Journal Appl Environ Microbiol

Specialties Environmental Health
Microbiology

Date 2011 Apr 12

PMID 21478319

Citations 7

Authors

Teck Wah R Chia

Vu Tuan Nguyen

Thomas McMeekin

Narelle Fegan

Gary A Dykes

Affiliations

Soon will be listed here.

Abstract

Bacterial attachment onto materials has been suggested to be stochastic by some authors but nonstochastic and based on surface properties by others. We investigated this by attaching pairwise combinations of two Salmonella enterica serovar Sofia (S. Sofia) strains (with different physicochemical and attachment properties) with one strain each of S. enterica serovar Typhimurium, S. enterica serovar Infantis, or S. enterica serovar Virchow (all with similar physicochemical and attachment abilities) in ratios of 0.428, 1, and 2.333 onto glass, stainless steel, Teflon, and polysulfone. Attached bacterial cells were recovered and counted. If the ratio of attached cells of each Salmonella serovar pair recovered was the same as the initial inoculum ratio, the attachment process was deemed stochastic. Experimental outcomes from the study were compared to those predicted by the extended Derjaguin-Landau-Verwey-Overbeek (XDLVO) theory. Significant differences (P < 0.05) between the initial and the attached ratios for serovar pairs containing S. Sofia S1296a for all different ratios were apparent for all materials.

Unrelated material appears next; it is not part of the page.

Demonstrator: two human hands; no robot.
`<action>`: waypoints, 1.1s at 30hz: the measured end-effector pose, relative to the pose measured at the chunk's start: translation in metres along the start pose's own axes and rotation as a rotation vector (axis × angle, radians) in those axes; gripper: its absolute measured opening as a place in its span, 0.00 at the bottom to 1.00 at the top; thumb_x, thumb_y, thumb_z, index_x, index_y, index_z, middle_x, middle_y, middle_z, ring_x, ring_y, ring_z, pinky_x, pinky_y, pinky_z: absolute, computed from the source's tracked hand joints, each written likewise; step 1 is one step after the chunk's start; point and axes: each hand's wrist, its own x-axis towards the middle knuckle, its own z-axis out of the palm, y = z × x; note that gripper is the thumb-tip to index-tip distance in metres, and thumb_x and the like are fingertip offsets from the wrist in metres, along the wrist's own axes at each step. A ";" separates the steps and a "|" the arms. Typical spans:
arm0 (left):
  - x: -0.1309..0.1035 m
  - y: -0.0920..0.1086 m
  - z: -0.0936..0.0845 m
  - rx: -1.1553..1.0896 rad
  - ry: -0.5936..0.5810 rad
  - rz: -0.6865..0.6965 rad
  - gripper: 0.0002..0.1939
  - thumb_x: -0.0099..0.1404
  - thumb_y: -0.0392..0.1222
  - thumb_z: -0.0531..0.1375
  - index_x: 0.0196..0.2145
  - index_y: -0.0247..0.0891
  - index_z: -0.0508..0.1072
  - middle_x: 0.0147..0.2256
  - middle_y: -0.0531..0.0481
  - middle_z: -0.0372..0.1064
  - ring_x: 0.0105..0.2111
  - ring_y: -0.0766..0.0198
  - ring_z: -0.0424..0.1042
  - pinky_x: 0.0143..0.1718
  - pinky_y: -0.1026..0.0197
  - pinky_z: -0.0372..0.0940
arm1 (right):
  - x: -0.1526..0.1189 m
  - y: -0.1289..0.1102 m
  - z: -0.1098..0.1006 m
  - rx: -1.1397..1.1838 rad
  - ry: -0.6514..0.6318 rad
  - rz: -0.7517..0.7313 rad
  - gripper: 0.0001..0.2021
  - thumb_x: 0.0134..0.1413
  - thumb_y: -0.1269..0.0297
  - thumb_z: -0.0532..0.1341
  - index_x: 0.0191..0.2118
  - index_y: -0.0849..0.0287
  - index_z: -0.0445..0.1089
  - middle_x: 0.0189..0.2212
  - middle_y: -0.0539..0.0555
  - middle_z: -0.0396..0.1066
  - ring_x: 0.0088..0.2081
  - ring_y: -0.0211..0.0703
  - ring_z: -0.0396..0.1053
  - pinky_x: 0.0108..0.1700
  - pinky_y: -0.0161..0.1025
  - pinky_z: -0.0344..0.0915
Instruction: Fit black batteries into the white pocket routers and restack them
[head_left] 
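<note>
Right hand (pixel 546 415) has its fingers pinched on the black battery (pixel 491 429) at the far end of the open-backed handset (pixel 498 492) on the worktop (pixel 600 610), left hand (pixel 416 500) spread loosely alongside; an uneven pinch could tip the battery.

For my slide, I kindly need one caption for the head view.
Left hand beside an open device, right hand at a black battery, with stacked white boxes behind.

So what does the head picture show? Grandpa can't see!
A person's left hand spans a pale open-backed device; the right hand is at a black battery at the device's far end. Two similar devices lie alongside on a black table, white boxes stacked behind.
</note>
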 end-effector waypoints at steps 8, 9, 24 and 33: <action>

For S. Sofia S1635-containing pairs, 7 out of 12 combinations of serovar pairs and materials had attachment ratios not significantly different (P > 0.05) from the initial ratio of 0.428. Five out of 12 and 10 out of 12 samples had attachment ratios not significantly different (P > 0.05) from the initial ratios of 1 and 2.333, respectively. These results demonstrate that bacterial attachment to different materials is likely to be nonstochastic only when the key physicochemical properties of the bacteria were significantly different (P < 0.05) from each other. XDLVO theory could successfully predict the attachment of some individual isolates to particular materials but could not be used to predict the likelihood of stochasticity in pairwise attachment experiments.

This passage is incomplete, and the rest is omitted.